BY CAROLINE WAITHERA
A suspect in a piracy case yesterday told a Mombasa court that he was not the man in photographs used as exhibits in his case
Mohamud Abdi, told the court that the photographs were of different people since none of them was clad in his usual military-like uniform.
Abdi and his accomplices Abshir Salat, Abdullah Ahmed, Abdirahman Hussein, Abdikarim Abdullahi, Hassan Isse and Feysal Ali were arrested by American Marines on February 11, 2009 in the Indian Ocean.
Prosecutor Mercy Gateru produced the pictures as evidence that he was in the boat that the American soldiers arrested them in.
Abdi, who was the boat’s captain, told the court that they led their Lasqoure hometown in Somali on February 6 for a fishing expedition when their boat got mechanical problems .
Their lawyer Martin Wanjala told the court that the suspects could not communicate with the Americans during and after the arrest due to language barrier and it was only after they were brought to Mombasa that a translator was found.
Abdi also told the court that his boat drifted towards the MV Polaris ship, which they were accused of trying to attack, by the waves since it had mechanical problems and he could not control it.
Gateru alleged that AK47 rifles, a Tokalev pistol and an RPG-7 portable rocket launcher were recovered on the boat after the arrest.
She said there was no fishing equipment and no fish found in their boat that could prove that they were in fact fishermen.

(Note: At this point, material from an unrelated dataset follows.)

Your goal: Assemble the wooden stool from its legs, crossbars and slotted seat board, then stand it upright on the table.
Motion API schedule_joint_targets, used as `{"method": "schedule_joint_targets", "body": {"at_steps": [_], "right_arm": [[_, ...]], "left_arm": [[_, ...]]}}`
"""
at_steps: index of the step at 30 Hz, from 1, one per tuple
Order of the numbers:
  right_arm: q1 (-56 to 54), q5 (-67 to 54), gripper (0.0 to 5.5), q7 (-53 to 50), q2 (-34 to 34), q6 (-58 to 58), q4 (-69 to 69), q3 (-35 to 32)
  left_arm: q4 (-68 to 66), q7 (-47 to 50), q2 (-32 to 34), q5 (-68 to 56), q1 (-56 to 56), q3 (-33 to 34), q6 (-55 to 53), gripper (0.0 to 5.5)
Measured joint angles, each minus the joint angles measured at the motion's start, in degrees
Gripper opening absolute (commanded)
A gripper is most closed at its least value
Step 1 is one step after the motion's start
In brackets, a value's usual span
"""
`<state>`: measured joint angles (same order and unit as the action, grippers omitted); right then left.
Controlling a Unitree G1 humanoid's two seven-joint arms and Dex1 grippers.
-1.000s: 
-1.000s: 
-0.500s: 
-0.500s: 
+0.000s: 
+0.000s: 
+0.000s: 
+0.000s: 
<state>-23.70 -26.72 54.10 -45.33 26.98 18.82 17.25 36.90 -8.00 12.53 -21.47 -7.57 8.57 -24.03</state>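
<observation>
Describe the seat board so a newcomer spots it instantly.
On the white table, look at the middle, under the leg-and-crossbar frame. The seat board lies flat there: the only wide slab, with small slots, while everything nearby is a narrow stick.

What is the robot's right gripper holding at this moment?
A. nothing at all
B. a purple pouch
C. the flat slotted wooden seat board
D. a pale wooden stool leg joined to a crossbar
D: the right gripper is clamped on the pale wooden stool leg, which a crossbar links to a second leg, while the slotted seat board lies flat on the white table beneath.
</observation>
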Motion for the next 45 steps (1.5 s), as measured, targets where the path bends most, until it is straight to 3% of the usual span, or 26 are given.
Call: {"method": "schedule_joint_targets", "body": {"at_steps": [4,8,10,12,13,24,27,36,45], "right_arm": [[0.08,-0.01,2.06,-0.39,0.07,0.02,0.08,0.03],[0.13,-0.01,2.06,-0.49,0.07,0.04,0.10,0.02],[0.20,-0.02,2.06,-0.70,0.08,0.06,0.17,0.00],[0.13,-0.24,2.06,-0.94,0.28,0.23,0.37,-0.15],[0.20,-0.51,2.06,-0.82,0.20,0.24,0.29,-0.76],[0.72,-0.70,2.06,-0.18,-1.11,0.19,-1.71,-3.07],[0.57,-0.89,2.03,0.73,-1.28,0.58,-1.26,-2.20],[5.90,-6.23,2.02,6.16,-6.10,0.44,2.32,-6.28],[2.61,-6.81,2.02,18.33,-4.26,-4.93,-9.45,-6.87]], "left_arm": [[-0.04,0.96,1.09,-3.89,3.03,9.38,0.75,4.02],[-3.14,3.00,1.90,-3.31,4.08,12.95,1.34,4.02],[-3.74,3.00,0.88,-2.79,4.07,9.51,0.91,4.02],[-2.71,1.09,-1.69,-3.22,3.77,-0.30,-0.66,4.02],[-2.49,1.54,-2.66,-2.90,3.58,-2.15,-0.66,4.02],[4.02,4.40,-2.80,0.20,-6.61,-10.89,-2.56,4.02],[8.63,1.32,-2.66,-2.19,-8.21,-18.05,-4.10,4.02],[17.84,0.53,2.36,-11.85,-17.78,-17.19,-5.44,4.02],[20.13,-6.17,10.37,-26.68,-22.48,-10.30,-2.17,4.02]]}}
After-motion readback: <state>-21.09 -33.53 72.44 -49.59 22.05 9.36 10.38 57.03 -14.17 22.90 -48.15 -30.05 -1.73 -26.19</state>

Salat told the court that the Americans were cruel to them since they blindfolded them, denied them food and kept them in the ship’s cold basement.
He said they were also not allowed to contact their relatives so as to inform them of their arrest.
Senior resident magistrate Timothy Gesora asked the suspects, who have been in custody at Shimo La Tewa since 2009, to bear with the cross examinations since it is the only way the court can get figure out what really happened.
He set hearing of the case fore July 1.